TASK OBJECTIVE:
From the line containing "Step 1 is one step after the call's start" down to the line containing "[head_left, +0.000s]", copy out the entries below exactly, both lines included, and nothing else; pictures do not belong in the copy.
======== GIVEN RECORDS
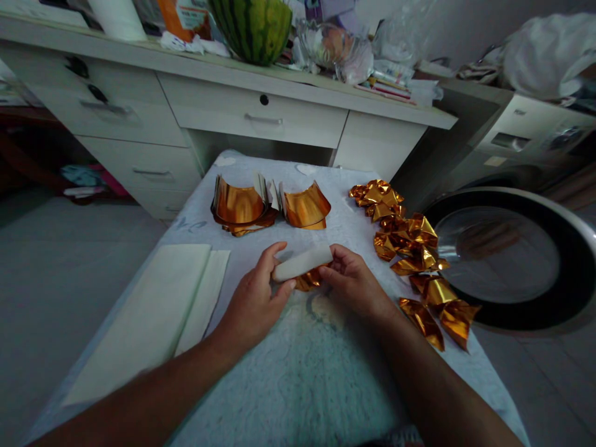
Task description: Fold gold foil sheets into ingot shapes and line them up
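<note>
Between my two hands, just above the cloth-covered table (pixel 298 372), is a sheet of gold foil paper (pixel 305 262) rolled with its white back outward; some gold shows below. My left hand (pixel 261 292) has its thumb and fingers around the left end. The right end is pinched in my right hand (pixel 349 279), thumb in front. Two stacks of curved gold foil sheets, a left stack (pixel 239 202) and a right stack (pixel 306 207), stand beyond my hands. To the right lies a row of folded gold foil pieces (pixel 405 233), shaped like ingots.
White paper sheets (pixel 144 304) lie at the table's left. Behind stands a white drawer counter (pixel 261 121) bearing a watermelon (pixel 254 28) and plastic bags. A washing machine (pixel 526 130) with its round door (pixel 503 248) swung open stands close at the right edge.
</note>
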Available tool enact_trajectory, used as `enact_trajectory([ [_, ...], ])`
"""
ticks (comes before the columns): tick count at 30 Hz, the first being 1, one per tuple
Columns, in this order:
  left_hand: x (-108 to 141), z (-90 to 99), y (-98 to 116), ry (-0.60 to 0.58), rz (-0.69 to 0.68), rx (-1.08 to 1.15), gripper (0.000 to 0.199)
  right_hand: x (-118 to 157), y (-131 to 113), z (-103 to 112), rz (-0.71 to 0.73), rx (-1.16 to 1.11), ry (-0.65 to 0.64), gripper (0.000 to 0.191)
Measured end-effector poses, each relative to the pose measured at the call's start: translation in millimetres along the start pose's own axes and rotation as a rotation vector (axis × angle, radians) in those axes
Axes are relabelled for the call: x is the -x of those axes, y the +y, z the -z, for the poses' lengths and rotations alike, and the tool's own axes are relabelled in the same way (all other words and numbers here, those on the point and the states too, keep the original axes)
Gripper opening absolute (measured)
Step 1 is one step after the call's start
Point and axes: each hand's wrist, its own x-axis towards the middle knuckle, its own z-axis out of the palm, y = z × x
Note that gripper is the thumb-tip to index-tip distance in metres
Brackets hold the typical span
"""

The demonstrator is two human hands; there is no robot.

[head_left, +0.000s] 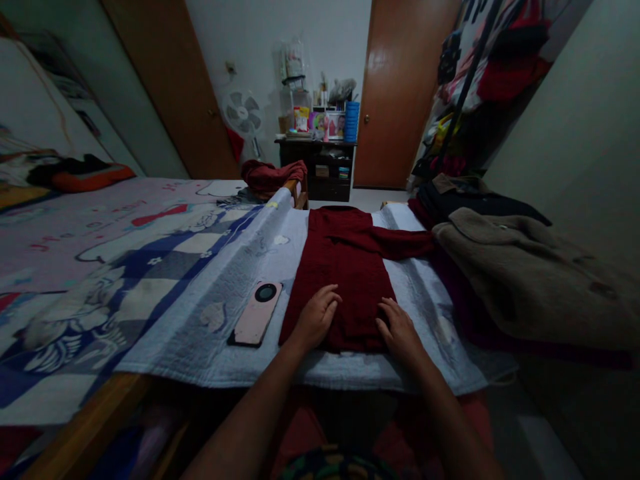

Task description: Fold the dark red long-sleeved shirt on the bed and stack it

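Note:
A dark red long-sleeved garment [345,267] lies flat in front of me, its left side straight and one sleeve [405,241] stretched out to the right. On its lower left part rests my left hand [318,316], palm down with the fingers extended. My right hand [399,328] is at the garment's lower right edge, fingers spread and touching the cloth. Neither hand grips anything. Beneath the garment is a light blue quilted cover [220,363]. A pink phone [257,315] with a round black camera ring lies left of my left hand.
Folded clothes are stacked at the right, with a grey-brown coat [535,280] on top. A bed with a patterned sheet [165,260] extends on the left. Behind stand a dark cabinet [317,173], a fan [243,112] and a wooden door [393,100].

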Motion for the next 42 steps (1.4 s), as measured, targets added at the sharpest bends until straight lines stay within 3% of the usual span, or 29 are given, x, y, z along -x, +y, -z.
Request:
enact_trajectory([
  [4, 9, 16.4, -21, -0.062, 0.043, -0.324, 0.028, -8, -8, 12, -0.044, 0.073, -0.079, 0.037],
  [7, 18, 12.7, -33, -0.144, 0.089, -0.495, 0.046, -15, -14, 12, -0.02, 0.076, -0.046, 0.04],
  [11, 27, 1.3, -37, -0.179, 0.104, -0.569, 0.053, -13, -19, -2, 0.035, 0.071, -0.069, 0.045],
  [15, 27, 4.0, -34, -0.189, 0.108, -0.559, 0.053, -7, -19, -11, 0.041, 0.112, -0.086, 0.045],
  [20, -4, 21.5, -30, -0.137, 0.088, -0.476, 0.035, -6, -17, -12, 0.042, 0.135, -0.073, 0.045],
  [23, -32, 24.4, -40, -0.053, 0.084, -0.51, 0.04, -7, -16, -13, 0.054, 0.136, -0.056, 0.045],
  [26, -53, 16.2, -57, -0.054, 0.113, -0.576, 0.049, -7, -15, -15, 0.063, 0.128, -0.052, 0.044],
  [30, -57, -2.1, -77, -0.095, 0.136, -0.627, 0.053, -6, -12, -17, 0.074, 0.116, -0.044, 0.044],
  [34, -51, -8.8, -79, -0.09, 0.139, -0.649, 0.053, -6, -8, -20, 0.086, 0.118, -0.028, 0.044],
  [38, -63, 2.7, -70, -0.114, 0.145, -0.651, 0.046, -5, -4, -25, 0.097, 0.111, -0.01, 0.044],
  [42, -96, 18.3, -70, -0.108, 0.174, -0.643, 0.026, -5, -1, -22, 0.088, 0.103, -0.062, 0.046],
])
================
TASK RESULT:
Step 1 is one step after the call's start
Point and axes: each hand's wrist, its own x-axis towards the middle knuckle, its own z-axis out of the palm, y = z × x
Note that gripper is the thumb-tip to index-tip distance in metres
Brackets hold the typical span
"""

The demonstrator is two human hands; there is no robot.

[head_left, +0.000s] 

The answer has been given, and the exercise is complete.